The repertoire has changed little; it comprises marches, selections, transcribed overtures and specially composed works among which those of a light character are the general favourites. The New Grove Dictionary of Music and Musicians 1980.

My apologia is for having shared this snobbish attitude with the New Grove for the first forty years of my career, a career spent largely as principal horn in symphony and opera orchestras following a degree at Cambridge. While at Cambridge I did promote one wind band concert to raise money for a chamber orchestra tour of Germany and we played Alford and Sousa marches, Johann Strauss and selections from Eric Coates, all the wind band music that I knew of.

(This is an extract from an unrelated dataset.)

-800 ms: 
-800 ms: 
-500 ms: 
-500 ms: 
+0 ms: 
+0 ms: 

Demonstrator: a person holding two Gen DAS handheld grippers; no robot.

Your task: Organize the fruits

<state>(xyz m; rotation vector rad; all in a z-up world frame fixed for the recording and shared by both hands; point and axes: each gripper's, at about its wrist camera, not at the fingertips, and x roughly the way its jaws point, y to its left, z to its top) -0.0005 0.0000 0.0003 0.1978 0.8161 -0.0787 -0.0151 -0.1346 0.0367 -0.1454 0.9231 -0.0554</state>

It was my appointment to the Royal Northern College of Music in 1975 as Tutor in Conducting which was to introduce me to the real wind band world, especially after becoming Head of School of Wind and Percussion in 1977. My predecessor, the great trumpeter Philip Jones, advised me of the importance of putting constant pressure on players by developing their experience through frequent performance and this led to a regular series of wind orchestra and chamber concerts and the constant search for good quality literature.


This booklet is focused on over 75 works for wind ensemble that I have commissioned in the last forty years, on the composers and their contribution to the growth of repertoire, with a short survey of the early 19th century.